### DIRECTIONS FOR THIS TASK
It is required that all of the data be written out exactly.

-- DATA SHOWN follows --

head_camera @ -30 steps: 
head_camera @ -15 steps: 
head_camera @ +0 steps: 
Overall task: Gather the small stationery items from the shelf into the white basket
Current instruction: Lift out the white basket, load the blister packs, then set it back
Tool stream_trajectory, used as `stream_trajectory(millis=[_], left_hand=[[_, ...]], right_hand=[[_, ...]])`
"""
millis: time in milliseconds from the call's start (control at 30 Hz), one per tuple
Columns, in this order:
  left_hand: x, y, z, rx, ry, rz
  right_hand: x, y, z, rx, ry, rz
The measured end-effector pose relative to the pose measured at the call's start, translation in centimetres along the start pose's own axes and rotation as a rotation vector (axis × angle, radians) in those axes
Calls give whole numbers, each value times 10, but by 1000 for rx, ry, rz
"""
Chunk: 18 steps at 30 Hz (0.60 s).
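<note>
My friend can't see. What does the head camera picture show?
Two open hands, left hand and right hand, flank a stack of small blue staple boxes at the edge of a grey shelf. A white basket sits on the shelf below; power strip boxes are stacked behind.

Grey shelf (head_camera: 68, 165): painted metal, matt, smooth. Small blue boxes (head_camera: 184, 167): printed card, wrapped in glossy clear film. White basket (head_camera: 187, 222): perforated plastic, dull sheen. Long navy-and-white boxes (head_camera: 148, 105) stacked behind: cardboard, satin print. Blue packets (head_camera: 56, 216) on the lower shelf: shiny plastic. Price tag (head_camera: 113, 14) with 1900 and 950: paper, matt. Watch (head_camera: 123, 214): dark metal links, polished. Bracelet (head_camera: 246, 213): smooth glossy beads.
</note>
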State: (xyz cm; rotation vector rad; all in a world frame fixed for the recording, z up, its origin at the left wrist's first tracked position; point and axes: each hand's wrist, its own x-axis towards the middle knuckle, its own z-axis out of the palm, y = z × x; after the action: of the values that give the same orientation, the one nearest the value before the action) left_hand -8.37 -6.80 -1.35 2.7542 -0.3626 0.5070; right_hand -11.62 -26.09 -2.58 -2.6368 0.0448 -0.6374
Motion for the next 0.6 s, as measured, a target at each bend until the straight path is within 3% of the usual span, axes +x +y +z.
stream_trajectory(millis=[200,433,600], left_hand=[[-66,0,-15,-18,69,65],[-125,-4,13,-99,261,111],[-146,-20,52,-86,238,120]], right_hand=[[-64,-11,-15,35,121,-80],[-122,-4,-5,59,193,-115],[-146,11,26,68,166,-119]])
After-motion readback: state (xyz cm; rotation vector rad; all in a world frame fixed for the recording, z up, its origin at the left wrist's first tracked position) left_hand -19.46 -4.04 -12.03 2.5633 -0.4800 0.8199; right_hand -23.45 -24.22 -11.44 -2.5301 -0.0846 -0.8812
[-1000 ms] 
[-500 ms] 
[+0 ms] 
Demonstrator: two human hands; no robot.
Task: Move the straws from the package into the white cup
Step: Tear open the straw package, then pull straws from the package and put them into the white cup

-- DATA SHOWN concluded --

### RESPONSE TO THIS TASK
head_camera @ -30 steps: 
head_camera @ -15 steps: 
head_camera @ +0 steps: 
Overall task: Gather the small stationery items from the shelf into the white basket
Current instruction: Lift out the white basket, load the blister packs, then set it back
Tool stream_trajectory, used as `stream_trajectory(millis=[_], left_hand=[[_, ...]], right_hand=[[_, ...]])`
"""
millis: time in milliseconds from the call's start (control at 30 Hz), one per tuple
Columns, in this order:
  left_hand: x, y, z, rx, ry, rz
  right_hand: x, y, z, rx, ry, rz
The measured end-effector pose relative to the pose measured at the call's start, translation in centimetres along the start pose's own axes and rotation as a rotation vector (axis × angle, radians) in those axes
Calls give whole numbers, each value times 10, but by 1000 for rx, ry, rz
"""
Chunk: 18 steps at 30 Hz (0.60 s).
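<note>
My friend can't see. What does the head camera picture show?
Two open hands, left hand and right hand, flank a stack of small blue staple boxes at the edge of a grey shelf. A white basket sits on the shelf below; power strip boxes are stacked behind.

Grey shelf (head_camera: 68, 165): painted metal, matt, smooth. Small blue boxes (head_camera: 184, 167): printed card, wrapped in glossy clear film. White basket (head_camera: 187, 222): perforated plastic, dull sheen. Long navy-and-white boxes (head_camera: 148, 105) stacked behind: cardboard, satin print. Blue packets (head_camera: 56, 216) on the lower shelf: shiny plastic. Price tag (head_camera: 113, 14) with 1900 and 950: paper, matt. Watch (head_camera: 123, 214): dark metal links, polished. Bracelet (head_camera: 246, 213): smooth glossy beads.
</note>
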State: (xyz cm; rotation vector rad; all in a world frame fixed for the recording, z up, its origin at the left wrist's first tracked position; point and axes: each hand's wrist, its own x-axis towards the middle knuckle, its own z-axis out of the palm, y = z × x; after the action: of the values that give the same orientation, the one nearest the value before the action) left_hand -8.37 -6.80 -1.35 2.7542 -0.3626 0.5070; right_hand -11.62 -26.09 -2.58 -2.6368 0.0448 -0.6374
Motion for the next 0.6 s, as measured, a target at each bend until the straight path is within 3% of the usual span, axes +x +y +z.
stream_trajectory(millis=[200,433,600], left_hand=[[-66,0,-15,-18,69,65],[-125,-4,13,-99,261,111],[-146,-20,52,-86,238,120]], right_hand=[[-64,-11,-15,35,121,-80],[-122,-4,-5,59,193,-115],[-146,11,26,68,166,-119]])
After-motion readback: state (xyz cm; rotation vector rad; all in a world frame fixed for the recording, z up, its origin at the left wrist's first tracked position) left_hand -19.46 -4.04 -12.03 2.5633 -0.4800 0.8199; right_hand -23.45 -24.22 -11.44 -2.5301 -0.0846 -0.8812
[-1000 ms] 
[-500 ms] 
[+0 ms] 
Demonstrator: two human hands; no robot.
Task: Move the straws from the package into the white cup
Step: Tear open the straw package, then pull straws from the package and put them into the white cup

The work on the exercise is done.